Sur le collaboratif, je vise ici le partage d’informations, de façon
anonyme, sur les typologies de risques. Au lieu de travailler tout seul dans
son coin, le gestionnaire de risques confronte sa typologie à celle d’autres
gestionnaires de risques. Cette confrontation est particulièrement intéressante
dans le cadre d’une décision immédiate ou à très court terme. On est justement
en train de mettre en place des plateformes collaboratives chez Novasecur. Et
je fais le pari qu’avec les nouvelles générations décisionnaires, il y aura
d’ici un ou deux ans beaucoup plus de collaboration dans ce secteur
ultra-sensible.
L’autre aspect concerne la blockchain, qui va
rendre et qui rend déjà service là où on ne peut pas faire autrement. En effet,
face au risque, plusieurs solutions sont possibles. On peut décider de mettre
en place un plan d’action, demander à un courtier de chercher un assureur, ou
provisionner son risque. Mais il y a des risques pour lesquels ces options ne
sont pas satisfaisantes. Alors comment faire ? On s’est rendu compte qu’en
« coupant » le risque en petits morceaux, on pouvait utiliser
les technologies blockchain. Par exemple, prenons une compagnie maritime :
pour naviguer, celle-ci va utiliser l’IA pour vérifier les variations
climatiques, et saura en temps réel comment va évoluer le bateau. Mais en cas
de cyclone, si elle fait dévier sa route à son bateau, il se peut alors qu’elle
longe des côtes zones de conflits : cela fait apparaître un nouveau risque.
Dans ce cas, la compagnie inscrit sur la blockchain la trajectoire du
bateau, en « coupant en tranches » le processus de transport.
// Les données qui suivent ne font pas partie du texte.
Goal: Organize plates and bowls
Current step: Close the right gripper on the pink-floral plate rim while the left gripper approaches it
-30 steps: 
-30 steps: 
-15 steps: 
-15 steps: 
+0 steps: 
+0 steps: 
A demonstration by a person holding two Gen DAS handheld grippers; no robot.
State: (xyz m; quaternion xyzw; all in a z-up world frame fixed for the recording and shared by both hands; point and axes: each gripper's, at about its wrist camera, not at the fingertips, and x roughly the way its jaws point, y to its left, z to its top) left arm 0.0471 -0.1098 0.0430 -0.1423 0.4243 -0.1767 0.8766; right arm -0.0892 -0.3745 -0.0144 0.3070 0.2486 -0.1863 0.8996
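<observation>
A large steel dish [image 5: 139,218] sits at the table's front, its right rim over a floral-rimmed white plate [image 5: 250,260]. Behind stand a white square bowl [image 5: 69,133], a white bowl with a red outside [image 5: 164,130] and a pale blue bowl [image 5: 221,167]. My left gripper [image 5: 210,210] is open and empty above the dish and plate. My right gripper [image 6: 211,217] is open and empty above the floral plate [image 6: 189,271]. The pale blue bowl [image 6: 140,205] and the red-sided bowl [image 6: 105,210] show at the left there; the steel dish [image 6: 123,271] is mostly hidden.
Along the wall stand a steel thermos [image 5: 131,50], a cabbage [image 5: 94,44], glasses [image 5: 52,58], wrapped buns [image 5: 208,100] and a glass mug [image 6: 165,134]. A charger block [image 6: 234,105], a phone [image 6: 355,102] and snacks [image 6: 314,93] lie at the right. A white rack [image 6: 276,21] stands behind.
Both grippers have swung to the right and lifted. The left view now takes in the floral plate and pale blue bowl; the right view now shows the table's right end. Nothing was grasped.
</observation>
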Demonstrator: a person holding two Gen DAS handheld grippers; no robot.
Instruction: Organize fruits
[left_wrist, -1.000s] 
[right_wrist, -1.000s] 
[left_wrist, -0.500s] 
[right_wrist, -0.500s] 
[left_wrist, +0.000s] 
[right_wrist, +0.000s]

Ainsi, ce dernier est visible et inaltérable, et ses partenaires de risques
peuvent lui proposer des contrats momentanés. Autant d’atouts qui font qu’à mon
avis, la blockchain va avoir une grande place dans le monde du risque
d’ici l’année à venir. Car le risque est composé de trois éléments :
impact, probabilité, coût. Si on limite l’aléa avec la blockchain, le
coût va réduire. Par ailleurs, cela offre une traçabilité, et la capacité de
restaurer l’original : autant de manières d’authentifier et de sécuriser,
la clef de voûte de la gestion du risque.